Hello fellow humans, beginner here,

What could I use to make a slope in the substrate without creating anaerobic conditions?

So, to create depth in my aquascape I'd like to create a slope, only that the max recommended height for an "el natural" aquarium is 1.5" soil + 1.5" gravel. But what if I want to make it higher? What easily accessible materials could I use?

Thank you person


----------



## dwalstad (Apr 14, 2006)

Some people have stacked tile pieces. Endless possibilities... The imagination of aquarium hobbyists continues to amaze me.


----------



## zolteeC (Dec 26, 2017)

dwalstad said:


> Some people have stacked tile pieces. Endless possibilities... The imagination of aquarium hobbyists continues to amaze me.


I used Nikecell (i'ts used for insulating houses here) and glued it down using silicone. Then I cut a plastic bottle into some pieces and I stuck those pieces in vertically where the slope was steep to support it.


----------



## JoanToBa (Aug 23, 2018)

zolteeC said:


> dwalstad said:
> 
> 
> > Some people have stacked tile pieces. Endless possibilities... The imagination of aquarium hobbyists continues to amaze me.
> ...


So then, do you think styrofoam could be used?


----------



## kafkabeetle (Oct 11, 2011)

JoanToBa said:


> zolteeC said:
> 
> 
> > dwalstad said:
> ...


Never done it but it sounds like an idea worth trying to me! Wish I had thought of it 3 weeks ago when I set up current tank. A slope just gives you instantly more depth no matter how you place your plants!


----------



## mysiak (Jan 17, 2018)

From what I read, styrofoam/polystyrene/etc. are a terrible idea  They float really well and even if you somehow manage to keep pieces of it under the substrate, it might come lose in the future and will shoot out of the tank creating havoc. I'd say that you should avoid anything that floats and prefer dense material which stays at the bottom on its own.


----------



## JoanToBa (Aug 23, 2018)

mysiak said:


> From what I read, styrofoam/polystyrene/etc. are a terrible idea  They float really well and even if you somehow manage to keep pieces of it under the substrate, it might come lose in the future and will shoot out of the tank creating havoc.

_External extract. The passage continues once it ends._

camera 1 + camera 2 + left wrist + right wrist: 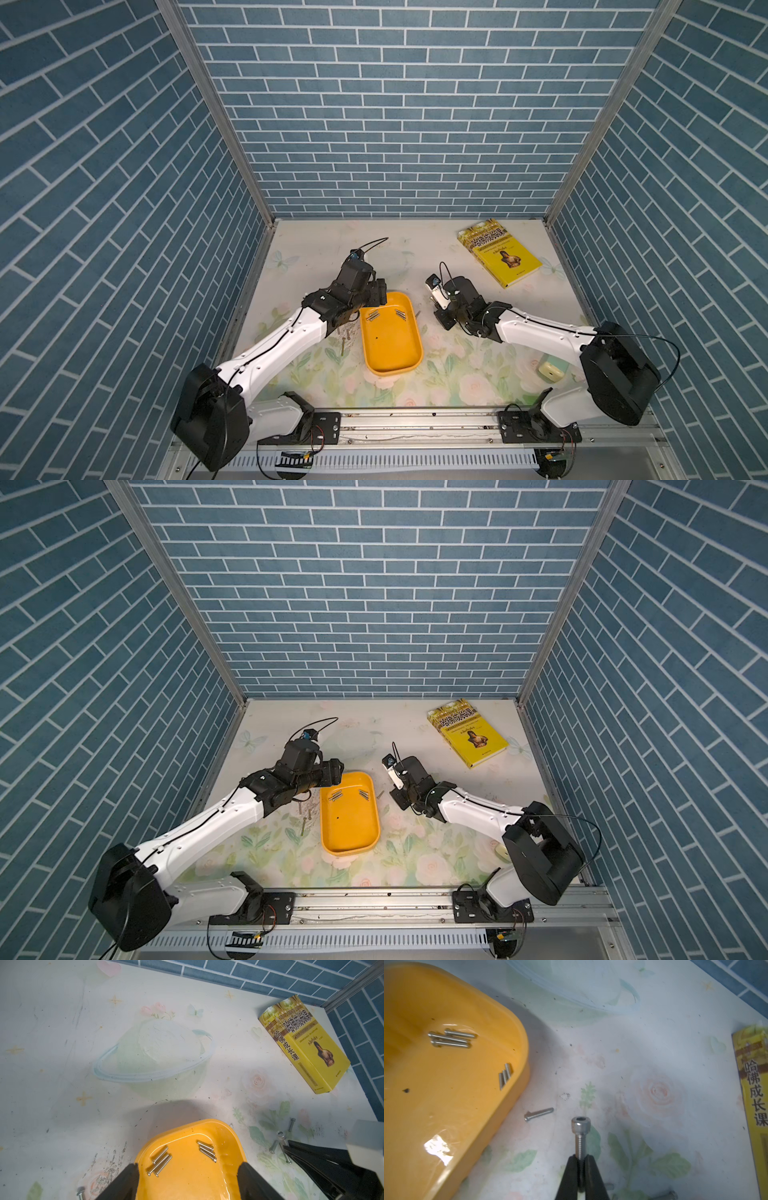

I'd say that you should avoid anything that floats and prefer dense material which stays at the bottom on its own.


That's true, but my idea was to use a good glue, probably aquarium safe epoxy, so I don't think that that could happen.


----------



## tiger15 (Apr 9, 2017)

I piled light weight lace rock and larva rock to create height and plant epyphytes on top of rock and hide some potted plants behind. So literally I don't create substrate slope but create 3D effect by planting directly on top of rock.


----------



## mysiak (Jan 17, 2018)

JoanToBa said:


> That's true, but my idea was to use a good glue, probably aquarium safe epoxy, so I don't think that that could happen.


I studied it a bit when I wanted to put a styrofoam piece under rocks and most people (many of those who tried) advised against it. Even if you glue whole piece to the glass, it still can break free and float.

Maybe you could try using pieces of slate glued together so they won't collapse? Or egg crates seem to be quite favorite in aquascaping.


----------



## zolteeC (Dec 26, 2017)

mysiak said:


> From what I read, styrofoam/polystyrene/etc. are a terrible idea  They float really well and even if you somehow manage to keep pieces of it under the substrate, it might come lose in the future and will shoot out of the tank creating havoc. I'd say that you should avoid anything that floats and prefer dense material which stays at the bottom on its own.


Thanks for mentioning this! Actually, this is really a risk. Even though I glued it down (which may come loose with time), I also placed some large rocks on it (no soil beneath the large rocks).


----------



## Michael (Jul 20, 2010)

The safest choices are heavy inert materials, like slate or ceramic tile, rocks, bricks, concrete pavers. Try to use something that is as solid as possible so that the soil layer cannot work down into gaps or cracks. If that happens, the soil can become anaerobic.

My favorite material is scraps of ceramic tile left over from a remodeling project. You can break or cut them in any shape you want, and can stack them in layers to get the the depth you want. Flagstone also works, but is thicker and harder to work with.


----------



## JoanToBa (Aug 23, 2018)

Michael said:


> The safest choices are heavy inert materials, like slate or ceramic tile, rocks, bricks, concrete pavers. Try to use something that is as solid as possible so that the soil layer cannot work down into gaps or cracks. If that happens, the soil can become anaerobic.
> 
> My favorite material is scraps of ceramic tile left over from a remodeling project. You can break or cut them in any shape you want, and can stack them in layers to get the the depth you want. Flagstone also works, but is thicker and harder to work with.


That's really interesting. It's great to be able to see so many opinions and advice, thanks everyone!


----------